Transcribe the entries exactly; images are not part of the copy.

**DATA FOR REVIEW:**
|---|

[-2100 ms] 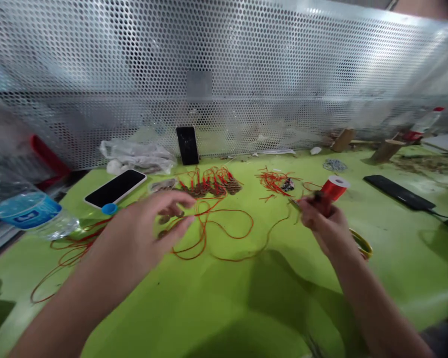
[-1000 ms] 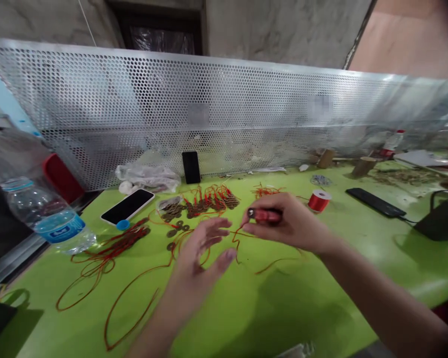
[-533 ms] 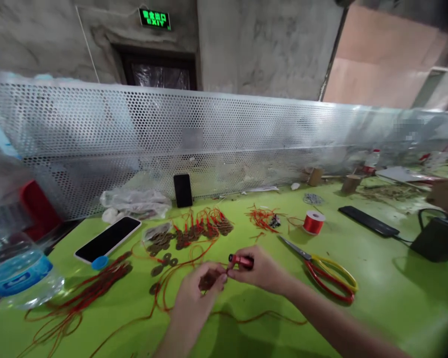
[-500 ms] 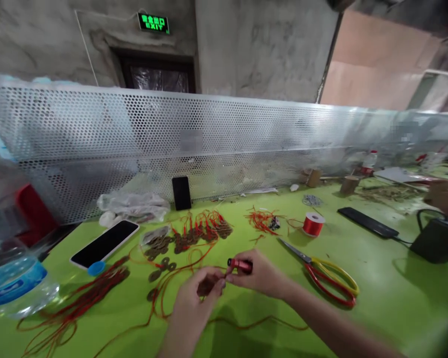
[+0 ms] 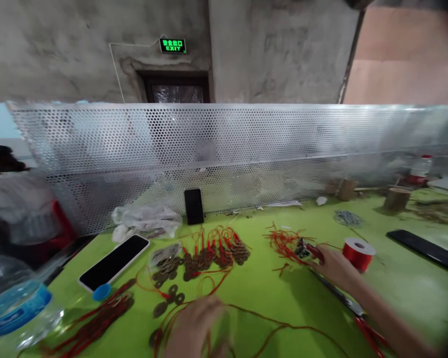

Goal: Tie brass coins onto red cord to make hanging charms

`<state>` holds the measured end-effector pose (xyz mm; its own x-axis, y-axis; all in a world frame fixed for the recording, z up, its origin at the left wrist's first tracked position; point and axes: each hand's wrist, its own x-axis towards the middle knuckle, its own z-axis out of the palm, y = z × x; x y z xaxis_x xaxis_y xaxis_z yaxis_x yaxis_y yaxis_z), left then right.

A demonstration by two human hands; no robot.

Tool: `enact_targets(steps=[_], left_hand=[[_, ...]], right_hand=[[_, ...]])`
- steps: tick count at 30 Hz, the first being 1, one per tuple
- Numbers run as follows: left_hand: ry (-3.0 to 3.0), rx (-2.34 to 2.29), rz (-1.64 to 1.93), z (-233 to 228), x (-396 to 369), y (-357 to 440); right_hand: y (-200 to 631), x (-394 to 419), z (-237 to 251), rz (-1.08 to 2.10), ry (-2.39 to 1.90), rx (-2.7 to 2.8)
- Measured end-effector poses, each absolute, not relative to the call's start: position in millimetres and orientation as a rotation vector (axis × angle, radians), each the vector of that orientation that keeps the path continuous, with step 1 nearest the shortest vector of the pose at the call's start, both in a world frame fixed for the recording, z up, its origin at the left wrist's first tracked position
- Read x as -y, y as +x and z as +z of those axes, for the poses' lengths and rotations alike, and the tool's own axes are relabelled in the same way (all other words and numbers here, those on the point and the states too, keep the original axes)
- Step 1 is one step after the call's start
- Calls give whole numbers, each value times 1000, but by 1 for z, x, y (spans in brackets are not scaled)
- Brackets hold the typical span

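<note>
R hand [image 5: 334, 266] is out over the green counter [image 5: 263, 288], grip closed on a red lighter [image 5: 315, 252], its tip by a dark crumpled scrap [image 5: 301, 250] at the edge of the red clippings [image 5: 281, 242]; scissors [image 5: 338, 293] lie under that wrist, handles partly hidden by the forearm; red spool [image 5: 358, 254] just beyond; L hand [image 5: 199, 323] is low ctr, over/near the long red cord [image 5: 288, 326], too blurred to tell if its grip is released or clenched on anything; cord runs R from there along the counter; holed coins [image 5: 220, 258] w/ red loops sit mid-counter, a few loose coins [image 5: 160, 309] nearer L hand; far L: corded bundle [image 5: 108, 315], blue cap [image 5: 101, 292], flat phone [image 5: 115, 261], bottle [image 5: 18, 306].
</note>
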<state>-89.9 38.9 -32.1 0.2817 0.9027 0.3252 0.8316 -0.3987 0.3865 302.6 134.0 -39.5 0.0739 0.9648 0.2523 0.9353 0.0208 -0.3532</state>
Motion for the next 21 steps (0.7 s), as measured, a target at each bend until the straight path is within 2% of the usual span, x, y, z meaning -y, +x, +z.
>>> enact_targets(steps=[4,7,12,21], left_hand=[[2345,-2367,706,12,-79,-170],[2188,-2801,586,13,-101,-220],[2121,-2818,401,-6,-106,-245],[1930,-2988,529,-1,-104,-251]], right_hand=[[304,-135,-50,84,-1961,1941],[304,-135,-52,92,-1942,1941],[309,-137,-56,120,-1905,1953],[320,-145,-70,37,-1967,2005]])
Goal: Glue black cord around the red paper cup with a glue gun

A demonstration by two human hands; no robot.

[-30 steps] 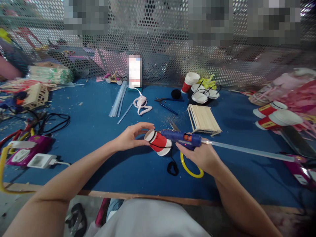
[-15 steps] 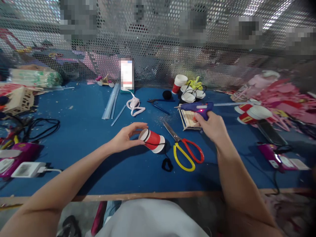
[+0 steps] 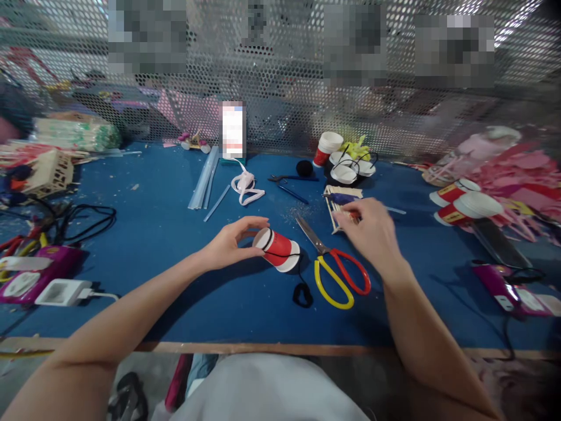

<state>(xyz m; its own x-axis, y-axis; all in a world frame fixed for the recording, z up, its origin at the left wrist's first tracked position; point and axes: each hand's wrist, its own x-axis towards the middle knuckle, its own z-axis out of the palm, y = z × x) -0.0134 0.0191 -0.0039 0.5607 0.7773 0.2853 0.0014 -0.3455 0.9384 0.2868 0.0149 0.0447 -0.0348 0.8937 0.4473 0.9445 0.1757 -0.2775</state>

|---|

**RESPONSE AREA:**
[-2100 ms] 
[-1000 ms] 
[-533 ms] 
[-500 ms] 
[+0 ms] 

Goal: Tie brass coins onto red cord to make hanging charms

`<state>` holds the measured end-effector pose (xyz mm; its own x-axis, y-axis; all in a world frame fixed for the recording, z up, its origin at the left wrist's first tracked position; point and axes: each hand's wrist, its own x-axis towards the middle knuckle, its own z-axis out of the palm, y = z × x; x y z xaxis_x xaxis_y xaxis_z yaxis_x yaxis_y yaxis_z), left then right.

A demonstration by two human hands; no robot.

Tool: `enact_targets(steps=[_], left_hand=[[_, ...]], right_hand=[[_, ...]])`
- steps: tick count at 30 Hz, the first being 1, one per tuple
- Numbers run as follows: left_hand: ry (-3.0 to 3.0), rx (-2.34 to 2.29), rz (-1.64 to 1.93), z (-233 to 228), x (-396 to 369), y (-357 to 440); right_hand: y (-200 to 631), x (-394 to 419), z (-237 to 251), rz (-1.08 to 2.10), ry (-2.39 to 1.90), rx (-2.7 to 2.8)
- Measured end-effector poses, each absolute, not relative to the call's start: position in millimetres and orientation as a rotation vector (axis × angle, radians), each the vector of that orientation that keeps the path continuous, with step 1 nearest the shortest vector of the pose at the call's start, both in a world frame fixed for the recording, z up, its origin at the left wrist's first tracked position
- Read x as -y, y as +x and z as +z of those axes, for the poses' lengths and rotations alike, and the tool's own axes are relabelled in the same way (all other words and numbers here, those on the point and the states too, keep the original axes)
- Step 1 is one step after the call's start
- Calls give whole numbers, each value times 1000, but by 1 for z, x, y (spans in brackets are not scaled)
- Brackets hold the typical span

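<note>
R hand [image 5: 334, 266] is out over the green counter [image 5: 263, 288], grip closed on a red lighter [image 5: 315, 252], its tip by a dark crumpled scrap [image 5: 301, 250] at the edge of the red clippings [image 5: 281, 242]; scissors [image 5: 338, 293] lie under that wrist, handles partly hidden by the forearm; red spool [image 5: 358, 254] just beyond; L hand [image 5: 199, 323] is low ctr, over/near the long red cord [image 5: 288, 326], too blurred to tell if its grip is released or clenched on anything; cord runs R from there along the counter; holed coins [image 5: 220, 258] w/ red loops sit mid-counter, a few loose coins [image 5: 160, 309] nearer L hand; far L: corded bundle [image 5: 108, 315], blue cap [image 5: 101, 292], flat phone [image 5: 115, 261], bottle [image 5: 18, 306].
</note>
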<state>-89.9 38.9 -32.1 0.2817 0.9027 0.3252 0.8316 -0.3987 0.3865 302.6 134.0 -39.5 0.0739 0.9648 0.2523 0.9353 0.0208 -0.3532</state>
Motion for the next 21 steps (0.7 s), as measured, a target at each bend until the straight path is within 2% of the usual span, x, y, z meaning -y, +x, +z.
>>> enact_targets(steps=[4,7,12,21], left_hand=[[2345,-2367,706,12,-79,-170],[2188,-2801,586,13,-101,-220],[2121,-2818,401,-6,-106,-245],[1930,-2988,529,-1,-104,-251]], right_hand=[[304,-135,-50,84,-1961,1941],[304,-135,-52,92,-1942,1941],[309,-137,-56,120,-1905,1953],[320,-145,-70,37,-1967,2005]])
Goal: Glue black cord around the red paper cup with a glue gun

A demonstration by two human hands; no robot.

[-30 steps] 
[-15 steps] 
[+0 steps] 

<state>(xyz m; its own x-axis, y-axis; all in a world frame fixed for the recording, z up, its origin at the left wrist's first tracked position; point and axes: each hand's wrist, its own x-axis towards the middle knuckle, its own z-axis out of the palm, y = z × x) -0.0134 0.0191 -0.0039 0.5607 0.7773 0.2853 0.0014 -0.3455 0.9384 0.2868 0.0149 0.0447 -0.0348 0.8937 0.4473 0.9445 0.1757 -0.2775</state>

There is no more to this answer.